Saturday, February 14, 2009

Sunday Scribbings: Sports

Sunday Scribblings asks us to consider sports.

Ugh, sports! My connection with sports has always been as a spectator: enjoying a sunny day at the ball field. Candlestick Park, to be precise. Go Giants! With maybe a few trips across the bay - it was warmer there.

Now I have children. And I don't want them to grow up to be incapable of participating in any sports, as I am. I would like them to be able to engage in "picnic" sports, at least - volleyball, softball, shooting hoops. Swimming? That too. I don't think of swimming as a sport, more of a necessity - something they must learn and be at least competent at. Unlike their mother.

But, other than a few preschool classes and summer sports daycamps, we didn't really do too much with sports. In his 2nd grade (I think) year, the boy did Little League and didn't like it too much. I didn't like the schedule, or, um, the coach.

We took a break and last year he asked to do it again. Most of the guys in his Cub Scout troop were in, so he was a little more interested. Never a very coordinated kid, he... stunk. (He would agree with me on that.) He earned the nickname "Statue" because he would not, could not swing the bat. But, he maintained a good attitude and when the season was over surprised me by saying he couldn't wait for next year.

Next year is here. We signed up last week. He's been working on improving his coordination and flexibility since last fall so we're pretty sure he'll be better this year. Well, hopeful, anyway.

Also last year my girl decided to stop thinking about ballet and signed up for soccer. She had maybe kicked a soccer ball around a few times in her life and was, I think, the only first-year girl on the team. But these were nice girls, and they were kind to her and helped her out. When she made her first (maybe only?) goal of the season, she just glowed and floated above the field for the rest of the game. Her teammates were also excited for her. She was, unofficially of course, the most improved player on her team. She can't wait for the fall season to start.

And, inspired by her success, the boy is going to try soccer this year too. I am not sure how I'll like having two kids in sports at once, and the schedule juggling that may entail. (We are a two-parent, but one-car family.) It had been nice having one kid in one sport at a time. And I guess having 2 kids in soccer means I'll have to work two shifts in the snack bar. Hmm... think I should try to talk them out of it?


Afton said...

I grew up in the East Bay and remember 49'er games at Candlestick and A's games at the Coliseum. I am definitely a spectator more than I've ever been a participant in sports.

DADvocate said...

Two kids in sports is demanding. I had three at one point but the oldest could drive, so that helped.

The biggest problem we've had the last couple of years, and will have next year, is that my daughter's middle school basketball season coincides with my son's high school football season with some games on the same day. Football usually wins out for spectating as football has far fewer games.

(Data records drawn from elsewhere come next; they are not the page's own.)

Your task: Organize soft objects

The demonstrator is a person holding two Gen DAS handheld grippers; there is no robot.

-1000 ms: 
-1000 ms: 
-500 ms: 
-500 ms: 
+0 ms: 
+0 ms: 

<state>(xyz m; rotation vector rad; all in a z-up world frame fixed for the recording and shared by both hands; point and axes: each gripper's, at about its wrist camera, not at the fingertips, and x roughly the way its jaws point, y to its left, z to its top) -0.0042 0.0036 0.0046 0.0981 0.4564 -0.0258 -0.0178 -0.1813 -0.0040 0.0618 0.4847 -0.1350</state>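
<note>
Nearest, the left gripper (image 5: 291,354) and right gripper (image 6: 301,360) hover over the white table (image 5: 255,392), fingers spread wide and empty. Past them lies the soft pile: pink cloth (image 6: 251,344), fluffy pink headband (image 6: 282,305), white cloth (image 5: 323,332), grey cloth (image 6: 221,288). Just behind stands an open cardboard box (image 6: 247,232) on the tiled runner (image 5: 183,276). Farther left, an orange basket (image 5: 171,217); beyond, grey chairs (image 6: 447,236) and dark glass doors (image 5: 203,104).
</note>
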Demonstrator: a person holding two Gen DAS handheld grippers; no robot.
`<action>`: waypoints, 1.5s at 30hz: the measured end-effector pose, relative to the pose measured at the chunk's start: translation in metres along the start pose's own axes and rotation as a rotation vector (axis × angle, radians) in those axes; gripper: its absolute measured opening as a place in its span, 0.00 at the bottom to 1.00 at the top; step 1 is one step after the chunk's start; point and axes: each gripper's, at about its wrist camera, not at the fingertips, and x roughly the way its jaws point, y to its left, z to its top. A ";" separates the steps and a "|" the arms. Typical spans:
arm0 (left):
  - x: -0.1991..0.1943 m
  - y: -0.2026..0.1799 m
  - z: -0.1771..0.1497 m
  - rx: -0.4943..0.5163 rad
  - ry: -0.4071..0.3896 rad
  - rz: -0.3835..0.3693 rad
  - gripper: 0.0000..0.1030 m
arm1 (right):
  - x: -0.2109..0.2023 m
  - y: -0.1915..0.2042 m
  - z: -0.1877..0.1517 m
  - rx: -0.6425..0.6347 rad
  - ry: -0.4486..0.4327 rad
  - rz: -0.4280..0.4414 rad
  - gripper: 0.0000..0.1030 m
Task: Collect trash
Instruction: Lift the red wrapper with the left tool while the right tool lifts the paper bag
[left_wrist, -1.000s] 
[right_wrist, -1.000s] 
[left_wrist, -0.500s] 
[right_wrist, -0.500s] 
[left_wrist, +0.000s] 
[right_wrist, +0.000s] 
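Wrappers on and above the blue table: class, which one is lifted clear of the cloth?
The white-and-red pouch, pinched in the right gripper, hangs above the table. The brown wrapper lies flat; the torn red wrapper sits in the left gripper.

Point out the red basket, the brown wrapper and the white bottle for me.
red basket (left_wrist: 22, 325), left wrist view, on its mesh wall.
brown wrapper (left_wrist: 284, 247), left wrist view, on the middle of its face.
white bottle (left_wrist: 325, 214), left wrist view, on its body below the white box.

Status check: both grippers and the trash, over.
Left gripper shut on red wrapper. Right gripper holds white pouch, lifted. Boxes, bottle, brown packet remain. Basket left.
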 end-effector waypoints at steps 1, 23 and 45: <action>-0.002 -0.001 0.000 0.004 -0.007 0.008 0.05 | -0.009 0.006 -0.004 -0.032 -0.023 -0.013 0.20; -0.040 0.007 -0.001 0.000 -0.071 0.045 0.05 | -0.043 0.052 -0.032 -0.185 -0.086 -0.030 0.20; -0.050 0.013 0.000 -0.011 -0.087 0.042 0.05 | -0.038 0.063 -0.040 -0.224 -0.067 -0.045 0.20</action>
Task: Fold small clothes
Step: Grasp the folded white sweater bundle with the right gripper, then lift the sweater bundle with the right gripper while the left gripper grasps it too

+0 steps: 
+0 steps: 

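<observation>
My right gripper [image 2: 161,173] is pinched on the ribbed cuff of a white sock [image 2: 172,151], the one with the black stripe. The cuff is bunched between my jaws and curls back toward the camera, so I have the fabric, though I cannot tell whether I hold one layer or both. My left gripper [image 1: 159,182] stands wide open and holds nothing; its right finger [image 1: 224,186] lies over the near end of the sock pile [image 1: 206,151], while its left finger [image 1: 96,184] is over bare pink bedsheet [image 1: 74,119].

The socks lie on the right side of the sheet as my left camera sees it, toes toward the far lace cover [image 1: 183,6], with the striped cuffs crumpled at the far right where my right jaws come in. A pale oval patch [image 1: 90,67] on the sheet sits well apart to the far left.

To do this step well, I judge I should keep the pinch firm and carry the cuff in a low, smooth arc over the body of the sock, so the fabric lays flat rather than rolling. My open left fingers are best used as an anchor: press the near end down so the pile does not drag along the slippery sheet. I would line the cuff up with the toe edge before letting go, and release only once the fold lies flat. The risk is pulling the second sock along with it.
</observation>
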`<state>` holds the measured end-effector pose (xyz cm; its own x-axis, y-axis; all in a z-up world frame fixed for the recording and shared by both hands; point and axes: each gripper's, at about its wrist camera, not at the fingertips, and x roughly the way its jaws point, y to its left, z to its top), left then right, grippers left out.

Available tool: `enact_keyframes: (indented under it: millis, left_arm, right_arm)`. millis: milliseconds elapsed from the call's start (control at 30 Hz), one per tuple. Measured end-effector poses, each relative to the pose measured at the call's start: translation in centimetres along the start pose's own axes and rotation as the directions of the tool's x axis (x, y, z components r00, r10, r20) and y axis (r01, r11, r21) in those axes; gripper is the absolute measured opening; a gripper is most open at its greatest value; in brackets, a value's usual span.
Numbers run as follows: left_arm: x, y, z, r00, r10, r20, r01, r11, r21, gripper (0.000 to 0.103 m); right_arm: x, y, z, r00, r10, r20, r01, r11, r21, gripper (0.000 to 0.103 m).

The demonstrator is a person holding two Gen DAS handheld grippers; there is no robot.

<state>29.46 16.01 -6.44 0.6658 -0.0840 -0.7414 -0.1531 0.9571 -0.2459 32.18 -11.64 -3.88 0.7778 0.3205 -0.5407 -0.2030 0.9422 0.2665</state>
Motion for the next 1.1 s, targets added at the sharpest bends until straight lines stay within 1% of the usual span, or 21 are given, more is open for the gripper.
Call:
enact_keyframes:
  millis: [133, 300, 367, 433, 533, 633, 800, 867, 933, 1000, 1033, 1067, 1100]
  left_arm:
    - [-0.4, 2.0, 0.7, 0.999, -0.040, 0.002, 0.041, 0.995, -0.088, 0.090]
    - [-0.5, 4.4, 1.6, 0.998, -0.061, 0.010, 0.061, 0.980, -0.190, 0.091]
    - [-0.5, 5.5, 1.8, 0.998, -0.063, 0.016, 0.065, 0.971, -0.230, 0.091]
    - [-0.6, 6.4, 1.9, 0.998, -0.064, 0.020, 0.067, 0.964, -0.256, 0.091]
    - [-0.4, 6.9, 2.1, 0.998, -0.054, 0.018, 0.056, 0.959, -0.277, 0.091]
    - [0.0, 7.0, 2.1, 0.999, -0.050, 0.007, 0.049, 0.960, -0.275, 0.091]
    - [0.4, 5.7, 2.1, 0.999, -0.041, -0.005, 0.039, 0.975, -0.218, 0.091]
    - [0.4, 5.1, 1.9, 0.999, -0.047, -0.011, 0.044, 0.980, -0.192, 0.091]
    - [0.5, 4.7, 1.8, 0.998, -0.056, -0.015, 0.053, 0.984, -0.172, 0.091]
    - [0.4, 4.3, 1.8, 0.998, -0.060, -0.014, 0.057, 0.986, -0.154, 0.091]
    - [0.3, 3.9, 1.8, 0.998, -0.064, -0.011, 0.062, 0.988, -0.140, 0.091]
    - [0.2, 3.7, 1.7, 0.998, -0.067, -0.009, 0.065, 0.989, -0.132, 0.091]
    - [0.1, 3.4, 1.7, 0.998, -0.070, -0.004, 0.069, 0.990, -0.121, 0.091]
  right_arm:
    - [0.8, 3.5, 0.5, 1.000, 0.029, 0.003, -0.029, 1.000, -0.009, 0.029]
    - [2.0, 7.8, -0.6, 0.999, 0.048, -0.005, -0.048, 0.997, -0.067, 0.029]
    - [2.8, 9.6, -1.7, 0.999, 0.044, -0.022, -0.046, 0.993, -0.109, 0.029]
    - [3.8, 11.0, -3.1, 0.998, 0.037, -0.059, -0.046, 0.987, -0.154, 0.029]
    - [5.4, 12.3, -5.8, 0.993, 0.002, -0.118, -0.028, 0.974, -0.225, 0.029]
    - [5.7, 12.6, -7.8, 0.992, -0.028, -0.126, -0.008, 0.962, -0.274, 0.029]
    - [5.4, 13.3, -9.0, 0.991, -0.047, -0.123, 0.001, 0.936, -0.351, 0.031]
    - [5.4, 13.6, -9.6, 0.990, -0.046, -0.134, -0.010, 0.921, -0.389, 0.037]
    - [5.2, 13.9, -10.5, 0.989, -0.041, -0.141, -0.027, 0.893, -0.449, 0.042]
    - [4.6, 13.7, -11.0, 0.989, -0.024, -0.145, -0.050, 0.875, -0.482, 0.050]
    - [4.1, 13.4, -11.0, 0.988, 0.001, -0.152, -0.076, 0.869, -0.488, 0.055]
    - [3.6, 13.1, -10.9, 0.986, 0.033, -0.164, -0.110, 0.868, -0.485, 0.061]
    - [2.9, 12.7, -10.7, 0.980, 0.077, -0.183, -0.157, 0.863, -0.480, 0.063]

As far as coordination goes, repetition is the key. The more times you try to hit/kick a ball, shoot basketball, swim the more successful you will be. Some will never be as successful as others. Hitting a baseball requires eyes that focus quickly on a moving object. I never could do it well. But, I could play basketball, with its big slow moving ball, and swim quite well.

Praise their effort if and only if they try hard. Surprise them with a little something special after a good performance. Never promise them a reward if they perform well, however. And emphasize the fun.

Good luck.

Kayluray said...

Isn't it interesting how we desire to give our kids experiences that we didn't have when we were growing up. I am not musically inclined and never learned an instrument and I would love for my children to take some sort of lessons.
So far as sports go, we are spectators as well.

Marbel said...

Afton - I grew up in San Jose!

DADvocate - great advice.

Kayluray - music is another area in which I hope my kids do more than I did. I never learned to play anything; they are both taking piano. And enjoying it!

DADvocate said...

Thanks. I was afraid I wrote too much.

Coordination comes with age too. When I was 12 and younger, I would trip over my own feet simply running down the basketball court. Once I tripped over my feet running to first base in a baseball game. Embarrassing.

I feel like the most important lesson I learned from sports was perseverance which you can learn from many activities. Music teaches this as well. Realizing that working at something over a long period of time will yield positive results is an important lesson. I was a rather hyper-kinetic kid so sports were a natural outlet.

Marbel said...

I was afraid I wrote too much.

Oh, no, not at all.

Part of my hatred of sports participation had to do with my own clumsiness. My boy takes after me. We are hopeful, though. :-)

You are right about perseverance, too.